We used the Student t-test or Mann-Whitney U-test, as appropriate, to determine differences in baseline characteristics. We checked the possible carryover effect by testing a period-by-treatment interaction term in the general linear mixed models. Because the period-by-treatment interaction term was not statistically significant in any model, we did not include period-by-treatment terms in the final models used. These models used the differences between pre- and posttreatment values as the dependent variables and included independent variables of treatment as fixed effects, and participant number as random effect.13 In tables, the log-transformed variables were reversed to get original values; therefore, differences become ratios and means are geometric instead of arithmetic. Statistical significance was defined as a P value<.050 for a 2-sided test. We performed analyses by using the R software (R Development Core Team 2006; R=A Language and Environment for Statistical Computing. R Foundation for Statistical Computing, Vienna, Austria).

RESULTS

In total, 33 postmenopausal women with demonstrated ischemic heart disease were enrolled in the study.

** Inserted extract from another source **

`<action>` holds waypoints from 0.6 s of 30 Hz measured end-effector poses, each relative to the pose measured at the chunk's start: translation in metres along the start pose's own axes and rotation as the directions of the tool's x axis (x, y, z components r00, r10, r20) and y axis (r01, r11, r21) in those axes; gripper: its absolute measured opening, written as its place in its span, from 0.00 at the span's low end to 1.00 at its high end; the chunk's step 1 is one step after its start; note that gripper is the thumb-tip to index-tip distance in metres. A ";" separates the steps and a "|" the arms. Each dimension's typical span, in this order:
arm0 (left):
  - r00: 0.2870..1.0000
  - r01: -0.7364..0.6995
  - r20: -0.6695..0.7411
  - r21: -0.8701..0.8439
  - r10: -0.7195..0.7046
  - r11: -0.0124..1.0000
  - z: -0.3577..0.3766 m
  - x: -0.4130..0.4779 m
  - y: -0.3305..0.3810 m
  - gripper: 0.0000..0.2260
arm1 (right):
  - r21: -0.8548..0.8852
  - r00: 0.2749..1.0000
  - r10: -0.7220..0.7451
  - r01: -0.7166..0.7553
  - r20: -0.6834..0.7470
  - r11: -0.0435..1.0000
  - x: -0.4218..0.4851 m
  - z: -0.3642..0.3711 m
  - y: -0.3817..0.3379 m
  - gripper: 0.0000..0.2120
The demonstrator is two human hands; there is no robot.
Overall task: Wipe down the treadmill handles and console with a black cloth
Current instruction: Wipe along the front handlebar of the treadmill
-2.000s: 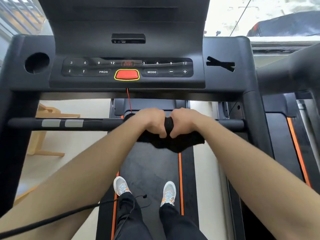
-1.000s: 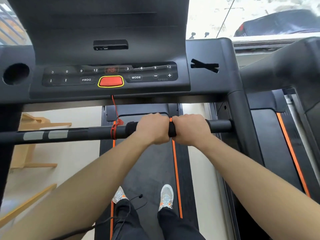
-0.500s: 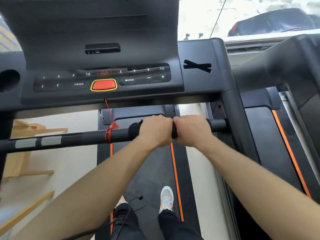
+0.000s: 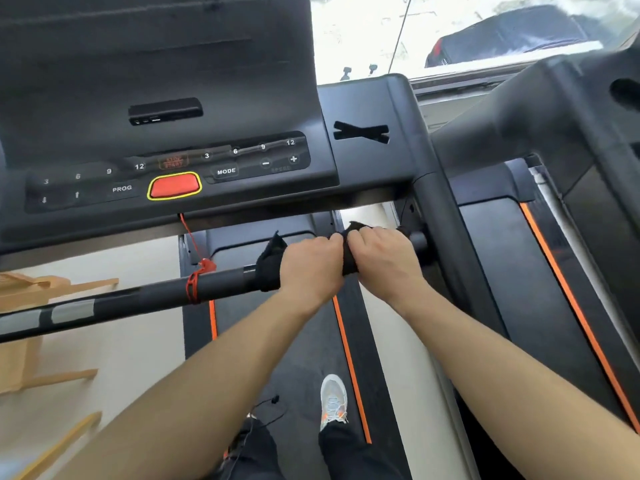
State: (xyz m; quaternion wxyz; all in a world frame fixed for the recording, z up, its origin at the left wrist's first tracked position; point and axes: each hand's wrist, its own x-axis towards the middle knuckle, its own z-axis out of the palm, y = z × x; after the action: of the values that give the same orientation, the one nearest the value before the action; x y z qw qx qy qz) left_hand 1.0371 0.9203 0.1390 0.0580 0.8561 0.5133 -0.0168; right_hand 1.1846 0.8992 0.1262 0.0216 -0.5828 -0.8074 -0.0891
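Observation:
A black horizontal handlebar crosses the treadmill below the dark console. The black cloth is wrapped around the bar near its right end. My left hand and my right hand grip the cloth side by side, knuckles up, almost touching. A corner of cloth sticks out left of my left hand and a strip shows between the hands. The bar's right end meets the upright just beyond my right hand.
A red safety cord hangs from the console and is tied around the bar left of my hands. The console has a red stop button. A second treadmill stands at the right. Wooden furniture sits at the left.
Both hands have slid rightward along the bar with the cloth, now near its right end. The cloth, hanging loose two seconds ago, is wrapped tight. The view has shifted right.

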 end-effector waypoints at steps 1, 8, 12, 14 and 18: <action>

During the study follow-up, 2 patients —randomized to placebo— withdrew consent due to gastrointestinal intolerance to study medication. Overall, raloxifene was well tolerated and no significant side effects were observed.

Baseline characteristics of the study population are summarized in Table 1.

Table 1. Baseline Characteristics of the Study Population.

Age (years) 59.7±5.91
Hypertension 71.0
Diabetes mellitus 22.6
Dyslipidemia 74.2
Smoker or exsmoker ≤1y 19.4
Family history of IHD 53.3
Medical treatment at study entry  
Nitrates 38.7
ASA 73.3
ACEI 38.7
Statins 87.1
Betablockers 67.7
Clopidogrel 32.3
Oral anticoagulants 3.2
Calcium channel blockers 38.7
ARA II 3.2
SBP(mmHg) 136±22.5
DBP(mmHg) 76.5±10.7
Type of coronary event  
STEMI 45.2
Angina and nonSTEMI 54.8
Previous history of CVD  
AMI 38.7
PCI 61.3
CABG 6.45
Angina 58.6
CVA 3.2
Peripheral arterial disease 10.3

ACEI: angiotensin-converting enzyme inhibitors; AMI: acute myocardial infarction; ARA: angiotensin receptor antagonists; ASA: acetylsalicylic acid; CABG: coronary artery by-pass grafting; CVA: cerebrovascular accident; CVD: cardiovascular disease; DBP: diastolic blood pressure; IHD: ischemic heart disease; PCI, percutaneous coronary intervention; SBP: systolic blood pressure; STEMI: ST elevation myocardial infarction.
Data are expressed as percentage or as mean±standard deviation.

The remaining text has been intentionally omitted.